> YOUR TASK
Needed from the data below: every line from the one with "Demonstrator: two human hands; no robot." up to and including the one with "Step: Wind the", repeated exactly and with nothing else.
━━━
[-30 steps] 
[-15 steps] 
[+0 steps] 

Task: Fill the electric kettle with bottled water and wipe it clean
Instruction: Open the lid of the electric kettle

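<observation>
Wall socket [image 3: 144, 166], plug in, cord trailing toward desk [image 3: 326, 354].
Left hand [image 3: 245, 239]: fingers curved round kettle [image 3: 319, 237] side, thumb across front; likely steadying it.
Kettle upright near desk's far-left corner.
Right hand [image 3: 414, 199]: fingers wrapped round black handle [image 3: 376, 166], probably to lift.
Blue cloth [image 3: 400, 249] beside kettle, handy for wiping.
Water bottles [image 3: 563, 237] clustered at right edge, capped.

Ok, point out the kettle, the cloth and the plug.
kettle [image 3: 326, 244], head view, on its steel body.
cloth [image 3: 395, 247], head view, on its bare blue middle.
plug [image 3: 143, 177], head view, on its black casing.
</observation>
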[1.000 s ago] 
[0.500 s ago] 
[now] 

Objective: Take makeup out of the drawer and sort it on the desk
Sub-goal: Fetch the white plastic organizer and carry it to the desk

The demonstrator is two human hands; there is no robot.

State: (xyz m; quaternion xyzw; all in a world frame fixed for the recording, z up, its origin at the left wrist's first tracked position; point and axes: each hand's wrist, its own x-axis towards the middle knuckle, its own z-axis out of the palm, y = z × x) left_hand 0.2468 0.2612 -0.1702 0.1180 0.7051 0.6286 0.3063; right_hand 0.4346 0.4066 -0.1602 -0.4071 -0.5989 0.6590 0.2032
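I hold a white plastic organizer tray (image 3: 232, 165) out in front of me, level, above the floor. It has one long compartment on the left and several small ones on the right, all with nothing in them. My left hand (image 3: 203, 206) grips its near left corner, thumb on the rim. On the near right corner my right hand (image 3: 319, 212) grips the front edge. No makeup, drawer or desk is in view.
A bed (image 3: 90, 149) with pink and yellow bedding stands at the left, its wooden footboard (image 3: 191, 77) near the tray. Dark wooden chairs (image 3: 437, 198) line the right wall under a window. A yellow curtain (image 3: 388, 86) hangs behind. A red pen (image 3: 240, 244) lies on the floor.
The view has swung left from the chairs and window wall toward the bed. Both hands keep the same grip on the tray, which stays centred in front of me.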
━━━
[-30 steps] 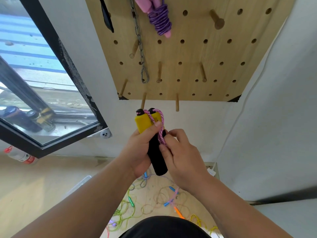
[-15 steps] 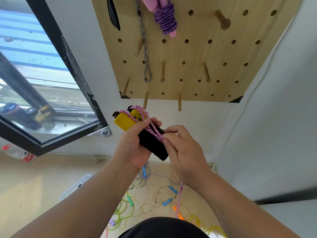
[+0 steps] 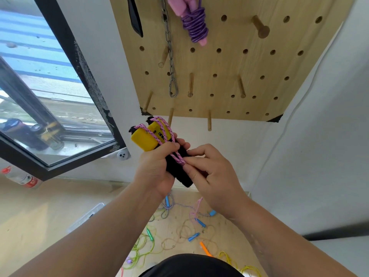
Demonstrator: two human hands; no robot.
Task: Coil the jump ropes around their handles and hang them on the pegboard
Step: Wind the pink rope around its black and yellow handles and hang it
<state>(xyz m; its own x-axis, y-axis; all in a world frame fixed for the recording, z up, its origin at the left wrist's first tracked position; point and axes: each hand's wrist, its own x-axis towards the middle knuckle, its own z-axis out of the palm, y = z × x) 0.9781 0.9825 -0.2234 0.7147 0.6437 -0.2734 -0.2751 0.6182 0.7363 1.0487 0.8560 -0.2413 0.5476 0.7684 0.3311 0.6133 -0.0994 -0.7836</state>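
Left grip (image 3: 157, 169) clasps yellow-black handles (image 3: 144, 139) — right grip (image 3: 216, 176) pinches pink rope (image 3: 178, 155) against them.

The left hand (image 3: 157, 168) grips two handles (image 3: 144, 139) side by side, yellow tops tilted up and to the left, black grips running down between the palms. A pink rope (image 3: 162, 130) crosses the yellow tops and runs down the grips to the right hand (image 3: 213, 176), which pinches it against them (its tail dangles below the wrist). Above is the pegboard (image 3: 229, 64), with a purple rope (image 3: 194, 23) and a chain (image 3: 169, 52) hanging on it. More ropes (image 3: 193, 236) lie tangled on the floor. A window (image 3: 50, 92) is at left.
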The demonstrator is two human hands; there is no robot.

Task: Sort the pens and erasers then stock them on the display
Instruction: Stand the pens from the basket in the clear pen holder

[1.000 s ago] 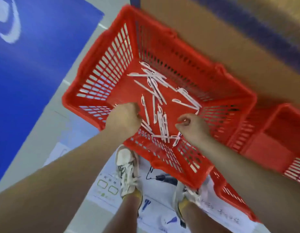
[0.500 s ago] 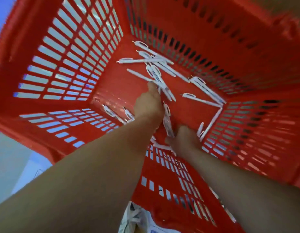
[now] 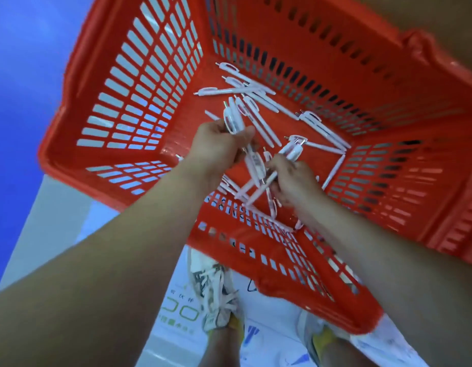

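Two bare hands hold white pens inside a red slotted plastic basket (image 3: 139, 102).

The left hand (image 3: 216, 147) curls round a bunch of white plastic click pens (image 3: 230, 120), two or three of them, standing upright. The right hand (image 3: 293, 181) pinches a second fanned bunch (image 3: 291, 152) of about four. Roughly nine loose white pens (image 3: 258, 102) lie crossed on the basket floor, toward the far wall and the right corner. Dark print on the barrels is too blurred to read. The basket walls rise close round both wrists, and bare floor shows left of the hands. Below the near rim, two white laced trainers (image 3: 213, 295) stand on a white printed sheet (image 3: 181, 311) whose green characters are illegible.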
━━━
> YOUR RESPONSE
Demonstrator: two human hands; no robot.
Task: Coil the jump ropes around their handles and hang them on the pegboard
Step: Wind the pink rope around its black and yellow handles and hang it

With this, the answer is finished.